Tax Implications of a Rental Property
As previously mentioned, when filing taxes for a rental property, the form you will need to use is the Schedule E. In most cases, the Schedule E will offer the best tax benefit for rental property owners. If you lived in your rental property for more than 14 days or 10% of the time it was used as a rental, then you may not claim expenses exceeding income. What this means is that if you incurred expenses of $10,000 but only received income of $5,000 then you can only claim $5,000 of expenses to offset the income. In some cases, it may be more beneficial to treat your rental property as a second home, if it qualifies, and claim the expenses on the Schedule A. The only way to know which way is more beneficial is by calculating your taxes using both methods, and finding out which allows you the most deductions.

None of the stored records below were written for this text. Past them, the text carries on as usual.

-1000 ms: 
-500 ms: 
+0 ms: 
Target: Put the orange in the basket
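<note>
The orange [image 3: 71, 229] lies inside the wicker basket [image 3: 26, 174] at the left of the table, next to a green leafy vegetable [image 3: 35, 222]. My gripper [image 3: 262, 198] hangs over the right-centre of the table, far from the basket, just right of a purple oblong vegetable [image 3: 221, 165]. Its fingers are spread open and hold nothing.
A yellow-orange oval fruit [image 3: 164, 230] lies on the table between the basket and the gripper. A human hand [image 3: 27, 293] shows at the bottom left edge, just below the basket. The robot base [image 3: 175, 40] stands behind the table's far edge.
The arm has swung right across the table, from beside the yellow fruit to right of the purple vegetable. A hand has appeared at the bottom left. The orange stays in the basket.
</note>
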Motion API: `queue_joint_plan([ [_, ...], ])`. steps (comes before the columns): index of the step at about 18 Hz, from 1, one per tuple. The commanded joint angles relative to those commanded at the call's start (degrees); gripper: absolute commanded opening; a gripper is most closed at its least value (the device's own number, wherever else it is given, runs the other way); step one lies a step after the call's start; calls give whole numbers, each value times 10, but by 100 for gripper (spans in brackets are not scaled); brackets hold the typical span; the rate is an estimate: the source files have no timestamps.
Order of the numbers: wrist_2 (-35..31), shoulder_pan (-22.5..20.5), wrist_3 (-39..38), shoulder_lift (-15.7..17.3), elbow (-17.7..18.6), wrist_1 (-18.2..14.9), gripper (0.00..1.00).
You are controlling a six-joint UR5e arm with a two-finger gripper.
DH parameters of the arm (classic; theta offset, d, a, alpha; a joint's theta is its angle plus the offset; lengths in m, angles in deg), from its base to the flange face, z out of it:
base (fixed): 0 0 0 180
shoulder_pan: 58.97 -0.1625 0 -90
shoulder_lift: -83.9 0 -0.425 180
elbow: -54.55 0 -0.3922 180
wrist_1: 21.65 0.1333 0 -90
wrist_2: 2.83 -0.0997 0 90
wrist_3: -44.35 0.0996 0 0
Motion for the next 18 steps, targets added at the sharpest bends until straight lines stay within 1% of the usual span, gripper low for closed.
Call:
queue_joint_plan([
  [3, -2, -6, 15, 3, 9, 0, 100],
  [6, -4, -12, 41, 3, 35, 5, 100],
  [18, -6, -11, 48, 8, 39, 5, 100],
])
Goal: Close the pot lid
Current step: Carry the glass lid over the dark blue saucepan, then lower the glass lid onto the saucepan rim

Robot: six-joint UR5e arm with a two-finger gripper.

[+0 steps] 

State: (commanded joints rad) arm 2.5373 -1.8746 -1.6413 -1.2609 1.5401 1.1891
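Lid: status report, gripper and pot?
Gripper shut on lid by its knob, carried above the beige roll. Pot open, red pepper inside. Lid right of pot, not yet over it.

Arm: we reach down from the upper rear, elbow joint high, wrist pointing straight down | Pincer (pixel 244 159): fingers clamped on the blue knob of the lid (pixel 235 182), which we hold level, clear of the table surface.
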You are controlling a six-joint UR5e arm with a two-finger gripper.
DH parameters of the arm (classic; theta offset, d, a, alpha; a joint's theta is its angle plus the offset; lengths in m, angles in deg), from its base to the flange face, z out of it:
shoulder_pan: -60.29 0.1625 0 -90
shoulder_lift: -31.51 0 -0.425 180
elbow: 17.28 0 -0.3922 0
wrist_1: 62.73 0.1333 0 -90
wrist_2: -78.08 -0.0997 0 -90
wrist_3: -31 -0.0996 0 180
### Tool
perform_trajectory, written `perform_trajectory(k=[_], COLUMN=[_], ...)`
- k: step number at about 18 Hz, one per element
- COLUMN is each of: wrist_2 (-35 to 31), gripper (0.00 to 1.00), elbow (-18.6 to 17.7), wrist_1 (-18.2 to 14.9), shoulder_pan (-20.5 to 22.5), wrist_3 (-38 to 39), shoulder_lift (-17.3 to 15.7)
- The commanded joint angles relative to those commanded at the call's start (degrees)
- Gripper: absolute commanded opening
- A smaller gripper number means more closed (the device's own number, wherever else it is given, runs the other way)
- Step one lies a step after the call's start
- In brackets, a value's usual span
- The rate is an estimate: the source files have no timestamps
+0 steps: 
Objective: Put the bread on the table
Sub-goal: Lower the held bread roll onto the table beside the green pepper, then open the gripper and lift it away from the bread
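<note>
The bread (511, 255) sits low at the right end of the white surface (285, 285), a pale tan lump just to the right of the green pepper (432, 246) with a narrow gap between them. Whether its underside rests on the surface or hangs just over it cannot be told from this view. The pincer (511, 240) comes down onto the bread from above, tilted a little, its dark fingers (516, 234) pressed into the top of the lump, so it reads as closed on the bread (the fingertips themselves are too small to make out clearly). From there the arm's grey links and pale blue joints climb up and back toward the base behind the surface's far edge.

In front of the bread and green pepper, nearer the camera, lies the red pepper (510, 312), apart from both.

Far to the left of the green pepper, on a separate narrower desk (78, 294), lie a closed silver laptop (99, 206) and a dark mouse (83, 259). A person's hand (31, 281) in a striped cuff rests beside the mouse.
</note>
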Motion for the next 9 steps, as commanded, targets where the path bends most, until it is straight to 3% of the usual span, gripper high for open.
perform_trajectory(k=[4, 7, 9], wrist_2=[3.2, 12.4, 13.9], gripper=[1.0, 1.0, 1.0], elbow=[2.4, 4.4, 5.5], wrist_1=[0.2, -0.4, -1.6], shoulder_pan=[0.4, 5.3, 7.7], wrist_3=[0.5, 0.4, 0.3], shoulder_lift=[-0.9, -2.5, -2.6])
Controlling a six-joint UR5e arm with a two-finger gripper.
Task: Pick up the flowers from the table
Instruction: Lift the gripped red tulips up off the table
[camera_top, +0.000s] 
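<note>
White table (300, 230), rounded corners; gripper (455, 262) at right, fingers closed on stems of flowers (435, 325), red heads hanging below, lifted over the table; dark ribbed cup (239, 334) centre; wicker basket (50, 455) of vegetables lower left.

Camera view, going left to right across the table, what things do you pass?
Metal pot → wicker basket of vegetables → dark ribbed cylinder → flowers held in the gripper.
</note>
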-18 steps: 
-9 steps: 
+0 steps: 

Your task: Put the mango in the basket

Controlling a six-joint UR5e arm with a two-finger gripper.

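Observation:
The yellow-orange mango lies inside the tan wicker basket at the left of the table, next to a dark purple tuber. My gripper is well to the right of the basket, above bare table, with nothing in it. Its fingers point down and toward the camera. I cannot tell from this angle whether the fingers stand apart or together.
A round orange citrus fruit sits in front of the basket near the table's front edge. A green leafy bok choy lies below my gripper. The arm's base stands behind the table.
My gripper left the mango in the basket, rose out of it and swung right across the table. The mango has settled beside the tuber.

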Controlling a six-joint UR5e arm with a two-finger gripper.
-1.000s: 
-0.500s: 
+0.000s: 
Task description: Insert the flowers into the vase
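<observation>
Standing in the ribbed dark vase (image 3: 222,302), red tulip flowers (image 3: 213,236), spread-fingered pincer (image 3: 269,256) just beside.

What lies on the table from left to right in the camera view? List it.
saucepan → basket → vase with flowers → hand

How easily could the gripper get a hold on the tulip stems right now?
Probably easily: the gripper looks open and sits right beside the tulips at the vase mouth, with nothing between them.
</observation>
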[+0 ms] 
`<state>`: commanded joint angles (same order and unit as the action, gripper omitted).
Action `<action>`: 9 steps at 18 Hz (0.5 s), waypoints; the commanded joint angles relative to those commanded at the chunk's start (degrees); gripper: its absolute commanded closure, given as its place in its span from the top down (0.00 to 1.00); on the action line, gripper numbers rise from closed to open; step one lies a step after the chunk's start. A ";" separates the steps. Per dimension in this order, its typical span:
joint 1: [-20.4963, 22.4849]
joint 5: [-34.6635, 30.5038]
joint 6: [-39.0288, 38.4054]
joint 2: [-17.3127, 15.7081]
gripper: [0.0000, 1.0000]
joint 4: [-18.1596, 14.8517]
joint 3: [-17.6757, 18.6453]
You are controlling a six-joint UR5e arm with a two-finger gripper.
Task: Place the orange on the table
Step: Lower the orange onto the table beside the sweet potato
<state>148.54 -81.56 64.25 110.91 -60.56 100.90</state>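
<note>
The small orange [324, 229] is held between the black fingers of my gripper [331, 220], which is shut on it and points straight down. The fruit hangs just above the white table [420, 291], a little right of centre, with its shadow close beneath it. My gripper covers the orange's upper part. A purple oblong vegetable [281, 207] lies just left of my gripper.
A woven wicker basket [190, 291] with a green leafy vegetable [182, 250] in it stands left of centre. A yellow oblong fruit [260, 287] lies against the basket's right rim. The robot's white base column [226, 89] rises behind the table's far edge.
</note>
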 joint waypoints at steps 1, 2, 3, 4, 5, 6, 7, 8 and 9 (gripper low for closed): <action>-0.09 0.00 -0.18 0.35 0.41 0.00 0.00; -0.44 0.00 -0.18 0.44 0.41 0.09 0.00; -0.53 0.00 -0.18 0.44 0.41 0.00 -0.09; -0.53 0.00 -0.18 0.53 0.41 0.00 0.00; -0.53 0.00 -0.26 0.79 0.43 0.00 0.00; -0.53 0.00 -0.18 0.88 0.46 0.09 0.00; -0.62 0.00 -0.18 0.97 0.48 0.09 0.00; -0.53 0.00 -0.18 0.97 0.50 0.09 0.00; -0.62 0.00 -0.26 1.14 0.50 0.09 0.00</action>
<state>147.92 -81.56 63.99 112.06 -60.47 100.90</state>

If your rental property does not qualify as a secondary home, and was rented for the entire year or the entire time after it was converted to a rental property, then you will need to file a Schedule E to claim the gain or loss that was incurred from your rental activity. To find the Schedule E for 2010, click here. The Schedule E helps you to maximize the amount of expenses that you deduct. Can you claim mortgage interest on rental property with a Schedule E form? Yes, line 12 under Expenses allows you to deduct mortgage interest paid for the rental property. The Schedule E has many other facets, so before you fill the form out and miss some expenses, make sure to read the instructions, here.
When determining whether or not you can claim mortgage interest for a rental property, the answer is undeniably a yes. The answer of where is a complex one depending on your situation. In conclusion, you will fall into one of a few categories:
1. The property was rented for the entire year.
2. The property was converted mid-year into a rental property.
3. The property is a vacation home which may be considered a secondary home or a rental property.
In each of these cases, you will find different answers to the question of where to claim mortgage interest. However, the answer will always be either the Schedule A or the Schedule E.